There is also over £70 million to fund free school meals for P4 and P5 pupils - although the commitment to deliver free school meals for all primary school pupils by the start of the new school year in August has been delayed. Ms Somerville says her officials will be “working with Cosla to agree a new delivery timetable for the roll-out of lunches to children in Primary 6 and 7”.
Cosla has said that £200 million will be required to deliver the commitment.
But the SPICe briefing also points out an important area where funding has been cut - the £20 million Covid-driven boost to the Pupil Equity Fund (PEF), which goes directly to schools based on the number of pupils taking free school meals, will not be repeated in 2022-23 and the PEF will therefore drop to £120 million.
Beyond this, the pot of cash to support the Attainment Challenge remains similar to the previous year but now it will be spread across all 32 councils.

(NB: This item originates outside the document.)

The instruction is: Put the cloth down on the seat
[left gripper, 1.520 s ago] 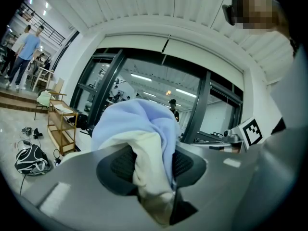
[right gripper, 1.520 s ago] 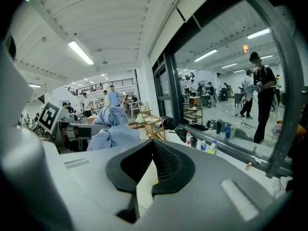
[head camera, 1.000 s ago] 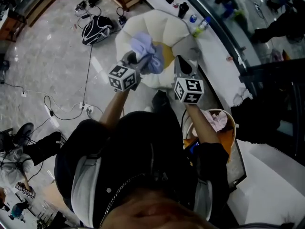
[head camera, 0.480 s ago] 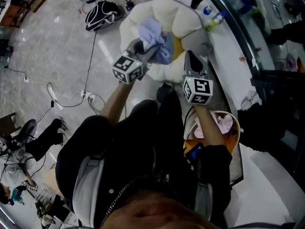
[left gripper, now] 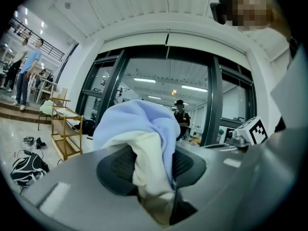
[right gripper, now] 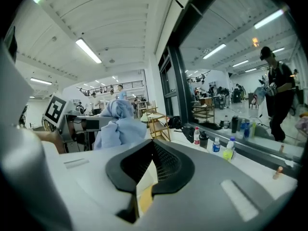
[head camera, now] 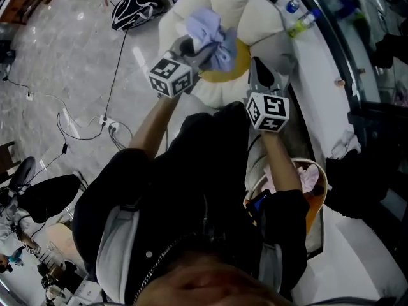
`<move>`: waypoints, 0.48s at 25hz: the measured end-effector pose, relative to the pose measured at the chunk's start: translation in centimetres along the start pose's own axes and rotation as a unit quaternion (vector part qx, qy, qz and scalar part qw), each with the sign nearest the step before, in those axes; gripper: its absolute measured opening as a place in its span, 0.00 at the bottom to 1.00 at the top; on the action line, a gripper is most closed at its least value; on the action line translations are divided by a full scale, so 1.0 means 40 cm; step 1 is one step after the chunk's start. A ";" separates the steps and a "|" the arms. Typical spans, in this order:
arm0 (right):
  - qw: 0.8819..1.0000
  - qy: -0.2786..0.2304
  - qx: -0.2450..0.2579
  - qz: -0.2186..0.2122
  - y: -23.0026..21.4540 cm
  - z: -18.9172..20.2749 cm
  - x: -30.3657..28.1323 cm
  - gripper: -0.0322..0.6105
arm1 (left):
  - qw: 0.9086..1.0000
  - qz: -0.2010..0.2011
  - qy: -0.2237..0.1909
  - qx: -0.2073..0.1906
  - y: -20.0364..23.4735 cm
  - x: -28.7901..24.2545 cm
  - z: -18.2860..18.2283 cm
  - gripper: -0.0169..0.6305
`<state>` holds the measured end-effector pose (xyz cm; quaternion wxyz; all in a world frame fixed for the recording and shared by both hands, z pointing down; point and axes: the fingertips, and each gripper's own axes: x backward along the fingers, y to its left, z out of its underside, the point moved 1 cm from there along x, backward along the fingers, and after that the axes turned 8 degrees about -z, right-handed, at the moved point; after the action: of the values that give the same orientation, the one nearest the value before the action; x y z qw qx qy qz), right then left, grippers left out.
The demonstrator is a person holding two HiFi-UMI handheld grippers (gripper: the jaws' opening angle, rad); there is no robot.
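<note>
A light-blue cloth (head camera: pixel 210 32) hangs bunched from my left gripper (head camera: pixel 195 47), which is shut on it above the cream padded seat (head camera: pixel 255 13) and its yellow cushion (head camera: pixel 237 64). In the left gripper view the cloth (left gripper: pixel 140 129) fills the gap between the dark pads (left gripper: pixel 115 167), and its folds hide the fingertips. My right gripper (head camera: pixel 257 65) hovers to the right over the seat's near edge, shut and with nothing in it. Its pads (right gripper: pixel 168 165) meet at the tips, and the cloth (right gripper: pixel 118 123) shows to its left.
A black backpack (head camera: pixel 134 14) and cables (head camera: pixel 83 126) lie on the floor to the left. A white counter (head camera: pixel 331 75) with bottles (head camera: pixel 303 21) runs along the right. A round basket (head camera: pixel 317 199) with pink fabric sits by my right elbow. A wooden shelf (left gripper: pixel 67 134) stands beyond.
Both grippers have moved forward over the seat, and the left one still grips the cloth. More of the yellow cushion shows now.
</note>
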<state>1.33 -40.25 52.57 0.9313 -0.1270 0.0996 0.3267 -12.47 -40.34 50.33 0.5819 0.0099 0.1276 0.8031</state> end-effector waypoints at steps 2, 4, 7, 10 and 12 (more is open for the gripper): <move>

This means some authorities will now receive a welcome funding boost - but many of those originally targeted by the PEF drive to improve the attainment of disadvantaged pupils will see their funding cut.
All in all, therefore, it seems likely that schools - particularly when it comes to staffing - will have a degree of protection when councils are forced to wield the knife. However, any hope that the pandemic would lead burgeoning budgets and a huge influx of cash into schools to support recovery should be laid to rest.
Today, the scale of the challenge facing some local authorities was laid bare, as the Accounts Commission urged Falkirk Council to make difficult decisions to bridge a £70 million funding gap.